All the time - not sure why. I remind myself often that we didn't steal it, we saved it by working for years and socking it away.

We had some friends over Friday night for dinner, and were discussing best places to eat breakfast out. We mentioned a nearby brunch in an upscale area, and when they asked how much it was, I replied with $20 per person, but worth every single penny. The look on their faces made me feel like a schmuck. I might as well have said $200 each. I then started backtracking by explaining that we only do it once a year or so, for very special occasions (not exactly true...). They are teachers with several kids, and are admittedly not great money managers. Why I feel bad for them is beyond me, but I do and really watch my words when discussing travels, home improvements, etc. One of my many foibles, I guess. I'm blessed, and feel for others not as lucky as we've been.

It is not a foible it is called having class.

I have known only a few people in my life that are truly blessed with the ability to enjoy being with people of any strata (political, economic, educational), and have those people equally enjoy being with them!

I have one good friend like this now. Much wealthier than me, he is at home and can have tactful discussions with both his right wing tea party friends as well as his left wing liberal friends, with silicon valley multimillionaires or out of work musicians, discussing quantum theory with physicists or bluegrass music at festivals.

Another one I knew was a physicist, world renown in his field, worked for him and had him over for dinner. Expected to chat about physics, instead he talked about romance novels with my wife!

It is never beneath you to be able to tailor your comments so they will make others comfortable, even when you think you are trying to "educate" them.

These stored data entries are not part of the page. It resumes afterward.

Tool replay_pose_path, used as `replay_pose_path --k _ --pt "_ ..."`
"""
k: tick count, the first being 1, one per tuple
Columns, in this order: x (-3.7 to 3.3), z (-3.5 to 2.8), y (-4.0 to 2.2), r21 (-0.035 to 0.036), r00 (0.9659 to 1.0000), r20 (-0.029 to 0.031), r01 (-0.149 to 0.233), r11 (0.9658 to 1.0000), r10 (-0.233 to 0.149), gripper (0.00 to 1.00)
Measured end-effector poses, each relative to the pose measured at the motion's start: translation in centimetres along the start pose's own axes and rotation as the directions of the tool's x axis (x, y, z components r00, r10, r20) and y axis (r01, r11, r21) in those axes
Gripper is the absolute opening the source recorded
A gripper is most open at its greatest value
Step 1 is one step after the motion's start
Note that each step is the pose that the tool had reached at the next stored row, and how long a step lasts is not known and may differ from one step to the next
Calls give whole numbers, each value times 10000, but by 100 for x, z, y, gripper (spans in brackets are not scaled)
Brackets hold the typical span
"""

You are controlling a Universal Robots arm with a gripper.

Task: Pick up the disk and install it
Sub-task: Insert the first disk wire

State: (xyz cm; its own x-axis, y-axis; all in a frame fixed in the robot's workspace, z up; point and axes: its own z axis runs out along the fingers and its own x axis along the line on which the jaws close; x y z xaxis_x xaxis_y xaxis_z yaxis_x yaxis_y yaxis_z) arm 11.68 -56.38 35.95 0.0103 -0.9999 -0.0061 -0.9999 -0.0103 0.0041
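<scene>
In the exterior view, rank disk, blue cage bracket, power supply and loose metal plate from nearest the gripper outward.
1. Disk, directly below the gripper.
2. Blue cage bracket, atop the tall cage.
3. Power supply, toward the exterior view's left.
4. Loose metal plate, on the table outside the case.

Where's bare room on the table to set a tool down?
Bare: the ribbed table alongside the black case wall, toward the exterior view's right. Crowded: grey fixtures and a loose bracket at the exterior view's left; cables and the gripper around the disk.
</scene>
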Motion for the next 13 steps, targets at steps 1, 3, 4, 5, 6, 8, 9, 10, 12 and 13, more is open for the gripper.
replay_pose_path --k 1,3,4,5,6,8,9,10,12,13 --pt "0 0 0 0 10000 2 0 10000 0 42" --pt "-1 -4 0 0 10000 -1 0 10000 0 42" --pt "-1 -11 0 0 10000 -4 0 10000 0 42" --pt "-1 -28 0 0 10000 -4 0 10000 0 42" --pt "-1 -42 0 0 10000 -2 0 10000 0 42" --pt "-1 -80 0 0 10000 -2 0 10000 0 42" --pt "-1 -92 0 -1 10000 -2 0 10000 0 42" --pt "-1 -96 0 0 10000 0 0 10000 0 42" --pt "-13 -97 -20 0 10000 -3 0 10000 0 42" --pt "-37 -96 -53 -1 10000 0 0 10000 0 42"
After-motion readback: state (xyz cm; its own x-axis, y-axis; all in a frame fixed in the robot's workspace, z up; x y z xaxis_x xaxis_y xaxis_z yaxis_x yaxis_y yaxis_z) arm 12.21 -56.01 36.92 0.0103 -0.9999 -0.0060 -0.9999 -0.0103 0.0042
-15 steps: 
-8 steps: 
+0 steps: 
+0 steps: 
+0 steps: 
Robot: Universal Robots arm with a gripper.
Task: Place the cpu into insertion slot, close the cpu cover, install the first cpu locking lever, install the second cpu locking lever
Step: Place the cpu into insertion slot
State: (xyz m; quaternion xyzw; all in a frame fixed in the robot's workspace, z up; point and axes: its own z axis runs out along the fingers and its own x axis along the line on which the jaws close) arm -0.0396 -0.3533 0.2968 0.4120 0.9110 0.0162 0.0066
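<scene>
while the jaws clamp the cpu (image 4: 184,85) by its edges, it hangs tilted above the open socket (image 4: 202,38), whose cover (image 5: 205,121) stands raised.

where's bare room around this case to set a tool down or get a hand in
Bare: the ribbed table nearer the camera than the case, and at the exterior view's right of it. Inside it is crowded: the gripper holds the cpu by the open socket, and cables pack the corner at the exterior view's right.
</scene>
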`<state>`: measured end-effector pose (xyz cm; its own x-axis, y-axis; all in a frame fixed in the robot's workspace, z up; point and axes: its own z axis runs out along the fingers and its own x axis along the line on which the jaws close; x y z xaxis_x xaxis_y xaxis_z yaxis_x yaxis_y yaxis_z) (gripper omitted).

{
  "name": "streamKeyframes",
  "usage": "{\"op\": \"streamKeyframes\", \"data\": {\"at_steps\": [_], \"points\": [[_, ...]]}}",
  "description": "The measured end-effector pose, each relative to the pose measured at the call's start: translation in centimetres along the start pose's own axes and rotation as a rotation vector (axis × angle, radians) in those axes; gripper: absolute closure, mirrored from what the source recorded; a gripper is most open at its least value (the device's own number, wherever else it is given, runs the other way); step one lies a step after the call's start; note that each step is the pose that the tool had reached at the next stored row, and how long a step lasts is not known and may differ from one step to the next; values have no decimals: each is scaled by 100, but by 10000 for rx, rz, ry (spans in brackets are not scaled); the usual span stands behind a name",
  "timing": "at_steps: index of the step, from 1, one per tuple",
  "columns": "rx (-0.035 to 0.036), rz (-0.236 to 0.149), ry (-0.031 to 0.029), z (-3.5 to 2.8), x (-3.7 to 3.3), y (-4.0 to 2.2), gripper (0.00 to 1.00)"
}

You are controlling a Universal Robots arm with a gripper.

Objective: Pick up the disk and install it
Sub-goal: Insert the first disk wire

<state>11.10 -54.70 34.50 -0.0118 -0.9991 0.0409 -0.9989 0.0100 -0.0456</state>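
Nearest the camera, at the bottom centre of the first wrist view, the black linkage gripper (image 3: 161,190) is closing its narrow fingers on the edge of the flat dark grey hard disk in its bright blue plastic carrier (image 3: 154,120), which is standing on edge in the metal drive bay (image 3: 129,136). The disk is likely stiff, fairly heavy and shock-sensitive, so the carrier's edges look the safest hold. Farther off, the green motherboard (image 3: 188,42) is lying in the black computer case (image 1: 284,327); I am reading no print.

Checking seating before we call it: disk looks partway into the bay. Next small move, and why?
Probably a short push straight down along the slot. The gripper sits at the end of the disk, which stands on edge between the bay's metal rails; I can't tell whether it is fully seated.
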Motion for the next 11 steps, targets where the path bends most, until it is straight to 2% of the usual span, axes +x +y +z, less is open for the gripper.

My father had this, I do not. But I am trying.
 
One thing I can say for sure is that many people on this board are not aware of how much envy and jealousy exists out there. Small town, big town, big city- envy is probably more frequent than not. Pols are not idiots, and they flog it all day long if it runs in their constituents.

Ha

Very well said.

Don't create enemies where you don't have to. It is needless headache.....
 
Envy? Is this conserved like energy?

I bet everyone here has been envious at one time or another.
I've felt a bit of this in the past and tried to get it going in others.
Am guilty but trying my best to be a good human nowadays.
 
I am not lying in admitting I was envious for years peeking into the "Life after FIRE" section and seeing the happy, relaxed, and stress free folks in there. Seems weird that new "Young Dreamers" may be envious of me and my ER at 42.

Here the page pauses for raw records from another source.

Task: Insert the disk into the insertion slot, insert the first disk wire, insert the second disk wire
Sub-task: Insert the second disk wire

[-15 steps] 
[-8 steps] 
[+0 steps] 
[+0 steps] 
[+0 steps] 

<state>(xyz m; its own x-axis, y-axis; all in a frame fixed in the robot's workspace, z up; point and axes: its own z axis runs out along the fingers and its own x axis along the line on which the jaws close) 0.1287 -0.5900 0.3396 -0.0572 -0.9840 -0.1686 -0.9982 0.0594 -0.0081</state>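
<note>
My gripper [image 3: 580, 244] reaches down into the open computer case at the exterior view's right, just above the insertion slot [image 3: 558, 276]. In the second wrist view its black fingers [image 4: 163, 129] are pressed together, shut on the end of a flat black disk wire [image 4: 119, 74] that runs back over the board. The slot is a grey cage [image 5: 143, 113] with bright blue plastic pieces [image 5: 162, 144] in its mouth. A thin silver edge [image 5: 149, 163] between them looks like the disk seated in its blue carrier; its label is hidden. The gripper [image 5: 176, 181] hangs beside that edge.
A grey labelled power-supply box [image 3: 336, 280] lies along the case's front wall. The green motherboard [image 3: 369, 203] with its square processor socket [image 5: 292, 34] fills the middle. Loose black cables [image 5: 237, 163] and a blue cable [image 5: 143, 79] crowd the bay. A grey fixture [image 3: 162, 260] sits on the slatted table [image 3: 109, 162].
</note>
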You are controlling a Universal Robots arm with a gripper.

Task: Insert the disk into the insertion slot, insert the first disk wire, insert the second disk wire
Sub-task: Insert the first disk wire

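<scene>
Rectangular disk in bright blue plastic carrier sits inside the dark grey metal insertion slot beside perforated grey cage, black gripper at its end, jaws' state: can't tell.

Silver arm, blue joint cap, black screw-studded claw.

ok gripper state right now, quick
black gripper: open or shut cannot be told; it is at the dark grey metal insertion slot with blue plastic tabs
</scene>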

Envy is ugly in many ways - but, darn it, did it ever help motivate me.
 
There was the time on facebook when I was going to say: "It's only $100".
Then I realized that might be a month's food budget.
 
If we never see what can be achieved, how will we become motivated to achieve it? A little envy can be a good thing, assuming it is channeled into positive action, rather than resentment.
 
Is it really that expensive? I figured it might be $5-10 for a small tin or pouch (how is it even packaged?) at TJ's. Sure the good stuff that someone linked earlier is thousands. But fish eggs is fish eggs, and pregnant fish aren't too hard to find at spawning time.

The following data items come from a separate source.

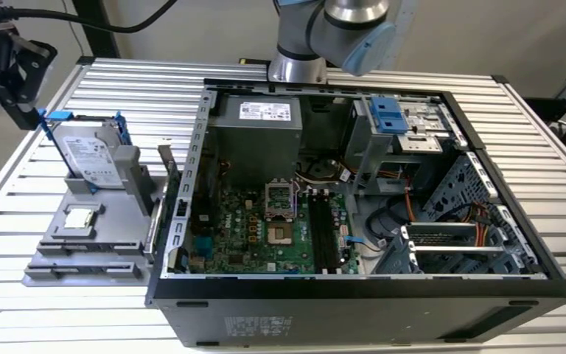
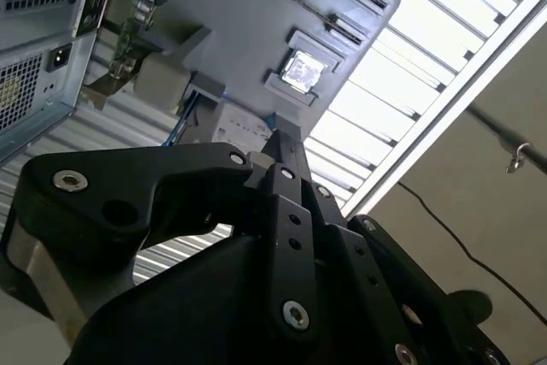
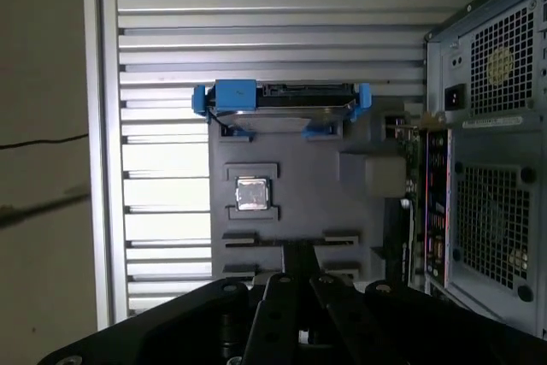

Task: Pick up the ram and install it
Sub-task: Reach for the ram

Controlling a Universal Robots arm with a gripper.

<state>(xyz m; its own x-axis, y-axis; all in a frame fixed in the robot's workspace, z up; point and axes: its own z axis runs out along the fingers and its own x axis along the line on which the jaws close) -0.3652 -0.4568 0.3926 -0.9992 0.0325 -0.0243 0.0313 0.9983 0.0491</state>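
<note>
Located gripper [image 1: 20, 114] at upper left of the exterior view, fingers drawn together, gripping nothing. Noted hard drive [image 1: 88, 153] and processor chip [image 1: 79, 217] on gray holder [image 1: 86, 258]. Found ram [image 1: 166, 168] left of centre, upright, untouched, just beside open computer case [image 1: 362, 306].

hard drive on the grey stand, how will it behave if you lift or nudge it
The hard drive looks like a rigid metal box, so it is probably stiff and heavy for its size. It stands on edge in the grey stand, so a sideways nudge might tip it. Its smooth silver face may be slippery; the blue rails likely grip better.
</note>
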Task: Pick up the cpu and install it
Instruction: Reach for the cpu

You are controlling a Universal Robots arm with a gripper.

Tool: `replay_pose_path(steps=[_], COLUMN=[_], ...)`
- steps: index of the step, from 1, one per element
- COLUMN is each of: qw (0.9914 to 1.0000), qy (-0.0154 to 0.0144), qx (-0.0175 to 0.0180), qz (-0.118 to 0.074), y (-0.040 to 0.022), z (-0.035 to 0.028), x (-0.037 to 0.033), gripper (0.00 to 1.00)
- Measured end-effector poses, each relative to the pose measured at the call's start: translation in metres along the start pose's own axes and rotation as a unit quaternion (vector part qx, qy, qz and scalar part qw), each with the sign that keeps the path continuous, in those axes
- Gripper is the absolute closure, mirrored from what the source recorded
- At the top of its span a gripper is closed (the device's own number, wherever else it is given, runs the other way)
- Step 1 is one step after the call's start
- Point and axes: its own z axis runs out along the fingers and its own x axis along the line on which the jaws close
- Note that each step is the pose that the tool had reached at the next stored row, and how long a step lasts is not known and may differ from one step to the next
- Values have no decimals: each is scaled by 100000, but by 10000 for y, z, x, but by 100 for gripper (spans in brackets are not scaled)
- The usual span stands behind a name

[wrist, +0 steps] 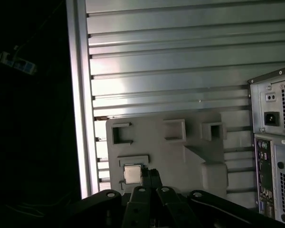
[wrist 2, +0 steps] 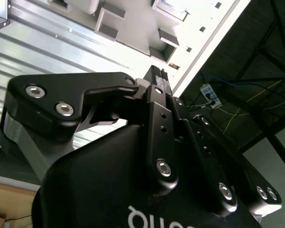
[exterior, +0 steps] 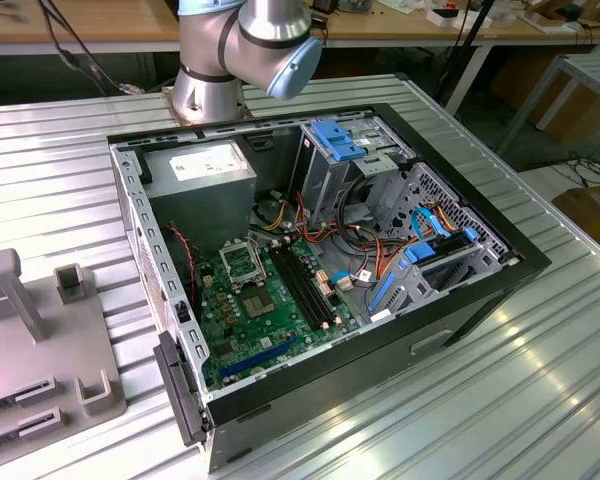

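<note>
I see the cpu lying flat in a shallow pocket of the grey fixture plate on the ribbed table; my gripper hangs over that plate, tips drawn together on nothing, looking just beside the chip in the first wrist view; the open computer case stands to the exterior view's right of the plate.

A ribbed silver table is carrying an open black computer case, lying on its side near the middle. A pale grey fixture plate is resting flat toward the exterior view's left, near the case. The arm's base is standing at the far edge.
</note>
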Motion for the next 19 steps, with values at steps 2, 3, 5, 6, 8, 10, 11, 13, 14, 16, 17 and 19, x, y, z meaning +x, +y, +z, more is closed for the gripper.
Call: replay_pose_path(steps=[2,3,5,6,8,10,11,13,14,16,17,19], qw=[100000,100000,100000,100000,100000,100000,100000,100000,100000,100000,100000,100000], qy=[21,38,38,38,44,43,41,38,40,45,40,33], qx=[5,6,3,4,5,6,2,-2,2,6,3,0], qz=[0,-2,-15,-13,-2,-1,0,1,2,0,7,0], y=[-6,-13,-35,-48,-76,-108,-126,-160,-178,-218,-223,-229], z=[8,18,34,40,51,64,72,87,94,121,128,135], x=[42,78,110,117,126,133,137,146,152,167,173,181], gripper=[89,89,89,89,89,89,89,89,89,89,89,89])
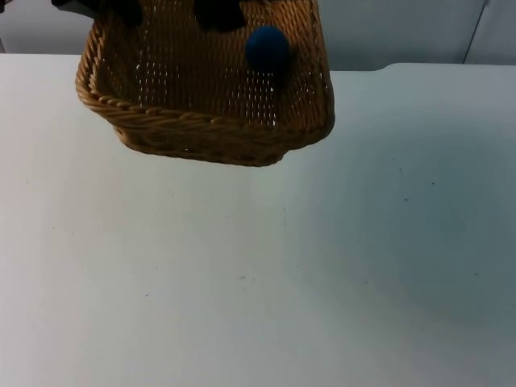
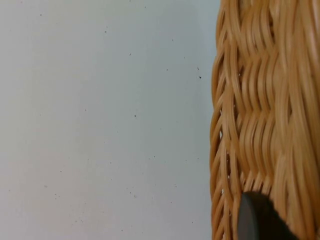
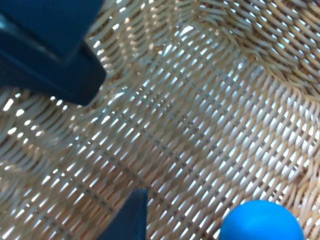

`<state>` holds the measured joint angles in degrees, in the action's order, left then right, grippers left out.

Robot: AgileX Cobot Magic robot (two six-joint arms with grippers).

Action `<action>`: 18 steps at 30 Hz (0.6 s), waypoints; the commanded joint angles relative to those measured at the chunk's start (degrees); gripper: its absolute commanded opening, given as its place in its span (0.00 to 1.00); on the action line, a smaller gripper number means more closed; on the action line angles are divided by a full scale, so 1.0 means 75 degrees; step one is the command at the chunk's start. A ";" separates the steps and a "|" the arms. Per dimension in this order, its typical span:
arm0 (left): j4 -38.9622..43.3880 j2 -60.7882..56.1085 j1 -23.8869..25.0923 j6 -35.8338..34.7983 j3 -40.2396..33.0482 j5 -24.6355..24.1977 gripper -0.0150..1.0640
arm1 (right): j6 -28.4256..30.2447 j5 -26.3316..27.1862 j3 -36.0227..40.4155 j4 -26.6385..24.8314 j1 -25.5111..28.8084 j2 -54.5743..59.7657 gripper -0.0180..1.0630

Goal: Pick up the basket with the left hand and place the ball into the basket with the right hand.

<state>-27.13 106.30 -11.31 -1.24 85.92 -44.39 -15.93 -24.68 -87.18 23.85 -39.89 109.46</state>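
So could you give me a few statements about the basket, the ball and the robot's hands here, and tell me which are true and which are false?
1. The ball is blue. True.
2. The ball lies on the white table beside the basket. False: it is inside the wicker basket, on its woven floor, as the right wrist view also shows.
3. The basket stands flat on the table. False: it is lifted clear of the table and tilted, at the far edge.
4. The basket is made of woven wicker. True.
5. The right gripper is clamped on the ball. False: in the right wrist view the ball sits apart from the dark fingertip.
6. A dark fingertip of the left gripper lies against the basket's weave. True.
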 commanded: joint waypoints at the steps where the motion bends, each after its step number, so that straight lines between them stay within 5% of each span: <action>1: -0.0217 -0.0129 -0.0037 -0.0009 0.0000 0.0126 0.01 | -0.0136 -0.0164 -0.0055 -0.0027 -0.0030 -0.0098 0.94; 18: -0.0221 -0.0129 -0.0037 0.0084 0.0000 0.0079 0.01 | -0.0278 -0.0700 -0.0055 0.0162 -0.0030 -0.0451 0.99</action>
<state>-27.13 106.30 -11.31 -0.43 85.92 -44.50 -17.40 -29.76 -87.18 24.82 -39.89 108.13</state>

I was at A's store and needed help, so asked her without really thinking about the implications (until the words rolled off my tongue).

Perception can be 9/10ths of someone's opinion.

Sadly, some people blow $10 or $20 without thought (even if they live paycheck to paycheck). However, they will still, in the same minute, very likely judge someone that they PERCEIVE to be high-falutin', even though that high-falutin' person is only spending $20 on 1/2 oz of caviar - which is more value than "A" spending $20 on lottery tickets or on 1 1/2 drinks at a bar (with tax and tip).

Also, two other interesting things:

1) You say

Crap, I can't find any caviar. I don't even know why it's on my grocery list other than DW put it there (it wasn't me!). After looking everywhere for the caviar, I finally decide to ask someone. The only person around was my acquaintance A. I tried to make it sound less expensive by asking "do you know where the fish eggs or caviar is located?".

If anything, that could possibly make it sound even more insulting, since I'm willing to bet that most people over the age of, say, 25 probably know what caviar is, including those working in a grocery store (whether they know where it is kept, may be another story). But you clearly were aware of the nature and possible interpretation of your question, and the potential perception it would have, such that you went out of your way to phrase the question in a certain way to appear to not be snobby (while possibly coming across as even more snobby, implying that someone might be so underclassed as to not even know what caviar even is - even if you didn't want to appear that way). So you clearly were fully aware of the possible perception of what you were asking.

2 ) You also mentioned that

Capers, marinated artichokes, wine, champagne, cheese - the regular things you get at TJ's that aren't cheaply found at Walmart or Aldi.

(You can find a variety of cheeses at both Walmart and Aldi's. I don't know what makes them so 'luxury', unless you pick up each wedge in someone's cart to see the $/lb for each....same for champagne: you can get it at Aldi or any store for $5-$10/bottle, or you can spend $100+/bottle. No one knows how much you spend unless it has the sticker on it)

I already had my cart full of all these clearly luxury goods by this point. "A" told me the caviar is in the cheese section, but it's seasonal. Check back around Thanksgiving.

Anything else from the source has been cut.